6) “A família era a prioridade de Madonna naquele verão de 2005, quando o ativista político Bob Geldof, engajado em campanhas contra a pobreza dos países do terceiro mundo, escreveu a ela lhe perguntando se não gostaria de participar do segundo Live Aid, que ele estava organizando.
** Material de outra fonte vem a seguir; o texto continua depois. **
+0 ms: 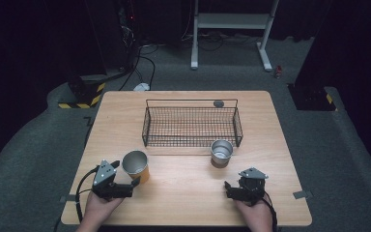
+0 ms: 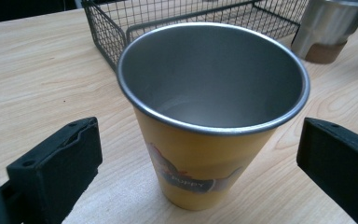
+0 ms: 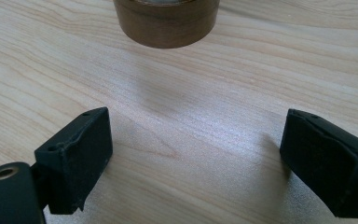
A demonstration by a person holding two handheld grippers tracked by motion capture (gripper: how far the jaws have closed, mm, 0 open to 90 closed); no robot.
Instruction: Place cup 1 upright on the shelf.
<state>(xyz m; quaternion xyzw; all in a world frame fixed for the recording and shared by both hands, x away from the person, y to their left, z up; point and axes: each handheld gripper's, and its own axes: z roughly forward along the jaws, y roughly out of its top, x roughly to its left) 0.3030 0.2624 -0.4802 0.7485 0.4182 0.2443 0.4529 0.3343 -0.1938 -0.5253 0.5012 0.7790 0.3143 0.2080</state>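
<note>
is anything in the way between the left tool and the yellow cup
Nothing visible. The left tool is open, its jaws on either side of the yellow cup, with bare table between them and the cup.

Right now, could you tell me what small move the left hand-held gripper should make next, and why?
Probably ease the left hand-held gripper a little forward and close it on the yellow cup. Its jaws stand wide open on either side of the cup without touching it, and the cup stands upright on the table, just in front of the wire basket.
</note>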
A princípio, ela disse que não. — Eu estava prestes a tirar férias com meus filhos, e queria passar mais tempo com eles. Depois eu reconsiderei o convite. Usando seus fortes poderes de persuasão, Geldof conseguiu fazê-la assinar um contrato para participar do evento, o Live 8, um gigantesco show no Hyde Park, em Londres, cujo objetivo era aumentar a conscientização das pessoas sobre a fome no mundo e defender o perdão da dívida externa da África. Agendado para coincidir com a grande reunião do G8 em Edimburgo, o espetáculo foi realizado em 2 de julho daquele ano. Duzentas mil pessoas compareceram ao show no Hyde Park e outros milhões assistiram a diversos shows de rock que aconteceram simultaneamente em todo o mundo. Em Londres, dentre os artistas que
participaram, havia Annie Lennox, The Who e a banda Pink Floyd, que se reuniu novamente especialmente para a ocasião. A performance de Madonna foi um dos pontos altos do espetáculo. Vestida com um smoking branco colado ao corpo, ela cantou “Like a Prayer” com o Coro Gospel da Comunidade de Londres. Pouco antes de começar a apresentação, Geldof mostrou ao público uma foto de Birhan Weldu, uma garota que, na ocasião do primeiro Live Aid, em 1985, estava subnutrida. Vinte anos depois, ela estava lá, no meio do público, uma mulher radiante, jovem, bela e saudável. Aproveitando o momento, Madonna pegou Birhan pela mão e a levou para o palco enquanto cantava a introdução de “Like a Prayer”. Alguns criticaram o gesto sentimental como uma estratégia oportunista, ressaltando a rapidez com que Birhan foi dispensada assim que a música ganhou ritmo. Mesmo assim, o show de Madonna foi totalmente apropriado para a ocasião: sucinto, digno e vibrante. Ela, evidentemente, o aproveitou bem. Houve um momento durante o show em que ela chegou a descansar no palco, ao lado da bateria, limitando-se a assistir, com um ar leve e relaxado de dona do lugar, de alguém acostumado a estar no comando, enquanto seus dançarinos dançavam o bodypopping (estilo de dança funk de rua que nasceu nos anos 1980). Ela sabia que seu trio de canções, “Like a Prayer”, “Ray of Light” e “Music”, iriam sacudir o ambiente de maneira arrebatadora.”